Characterizing Learning Progress of Problem-Solvers Using Puzzle-Solving Log Data
Haoyu Liu
Stanford University
haoyuliu@stanford.edu
Fan-Yun Sun
Stanford University
fanyun@stanford.edu
Frieda Rong
Stanford University
rongf@stanford.edu
Kumiko Nakajima
Independent Researcher
Nicholas Haber
Stanford University
nhaber@stanford.edu
Shima Salehi
Stanford University
salehi@stanford.edu

ABSTRACT

The goal of this paper is to gain insight into the problem-solving practices and learning progressions by analyzing the log data of how middle school and college players navigate various levels of Baba Is You, a puzzle-based game. In this paper, we first examine features that can capture the problem-solving practices of human players in early levels. We then examine how these features can predict players’ learning progressions and their performance in future levels. Based on the results of the current quantitative analyses and grounded in our previous in-depth qualitative studies, we propose a novel metric to measure the problem-solving capability of students using log data. In addition, we train artificial intelligence (AI) agents, particularly those utilizing Reinforcement Learning (RL), to solve Baba Is You levels, contrast human and AI learning progressions, and discuss ways to bridge the gap between them.

Keywords

Baba Is you, Human Learning, Reinforcement learning, Problem-solving, Learning progression

1. INTRODUCTION

1.1 Problem-solving & Log Data

There is ubiquitous agreement that problem-solving is an important goal of STEM education [843]. However, there is little agreement as to what features compose effective problem-solving or how to teach and measure these features [14]. Advancements in AI and human behavior analysis introduce the possibility of identifying these features, capturing problem-solving performance in rich detail, and consequently providing problem-solvers with just-in-time feedback and scaffolding [16]. Several works have tried to accomplish this using log data generated from interaction with a digital environment. For example, Wang et al. [17] have examined how to engineer features from log data to capture the efficacy of problem-solvers’ data collection when solving electric circuit problems. Bumbacher et al.[2] and Perez et al. [13] have used log data to determine how deliberately a person engages in problem-solving related to physics. Here we continue this line of work by using log data of problem-solvers interacting with the puzzle-based game Baba Is You. We also compare the problem-solving processes of human problem-solvers with a standard reinforcement learning agent and discuss the potential underlying causes of these differences.

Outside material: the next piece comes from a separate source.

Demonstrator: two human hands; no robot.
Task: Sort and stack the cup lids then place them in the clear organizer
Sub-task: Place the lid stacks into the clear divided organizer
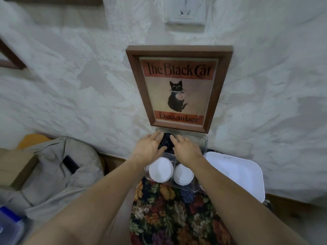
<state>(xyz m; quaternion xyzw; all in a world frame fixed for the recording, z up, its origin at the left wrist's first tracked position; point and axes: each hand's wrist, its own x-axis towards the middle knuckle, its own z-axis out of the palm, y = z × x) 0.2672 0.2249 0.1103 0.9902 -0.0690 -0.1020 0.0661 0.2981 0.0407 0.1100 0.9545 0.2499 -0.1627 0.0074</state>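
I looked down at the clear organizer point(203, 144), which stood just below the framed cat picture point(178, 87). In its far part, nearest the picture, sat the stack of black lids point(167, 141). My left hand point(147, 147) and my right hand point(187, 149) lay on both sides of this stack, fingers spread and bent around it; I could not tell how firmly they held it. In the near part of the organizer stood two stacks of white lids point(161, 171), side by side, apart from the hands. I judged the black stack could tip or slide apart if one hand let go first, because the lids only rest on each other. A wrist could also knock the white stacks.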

1.2 Reinforcement Learning & Human Comparisons

It has long been noted human learning behaviors in game environments differ significantly from those of standard Reinforcement Learning (RL) algorithms, with much attention paid to the sample inefficiency of the latter [11]. Tsividis et al. [15] study human learning behaviors in the Arcade Learning Environment (commonly referred to as Atari [1]), and hypothesize a range of mechanisms for their differences with RL algorithms. Human and reinforcement learning behavior and attention [9] as well as neural activity [5] have been also compared within the Arcade Learning Environment. Works have investigated the inclusion of object representations [6] and linguistic grounding [10] so as to close the gap between human and RL behaviors. Dubey et al. [7] compare human and RL algorithm behavior in environments specifically designed to limit the usefulness of human visual priors. Our work, while preliminary, eventually seeks to characterize the sorts of representations and motivations RL systems need in order to engage in human-like problem-solving behaviors in challenging problem-solving environments.

2. METHODS

2.1 Baba Is You

Screenshots-1 from the video game Baba Is You. Screenshots-2 from the video game Baba Is You.
Figure 1: Screenshots from the video game Baba Is You. In this example, Baba can pass through the wall when the “WALL IS STOP” rule is broken (right screenshot).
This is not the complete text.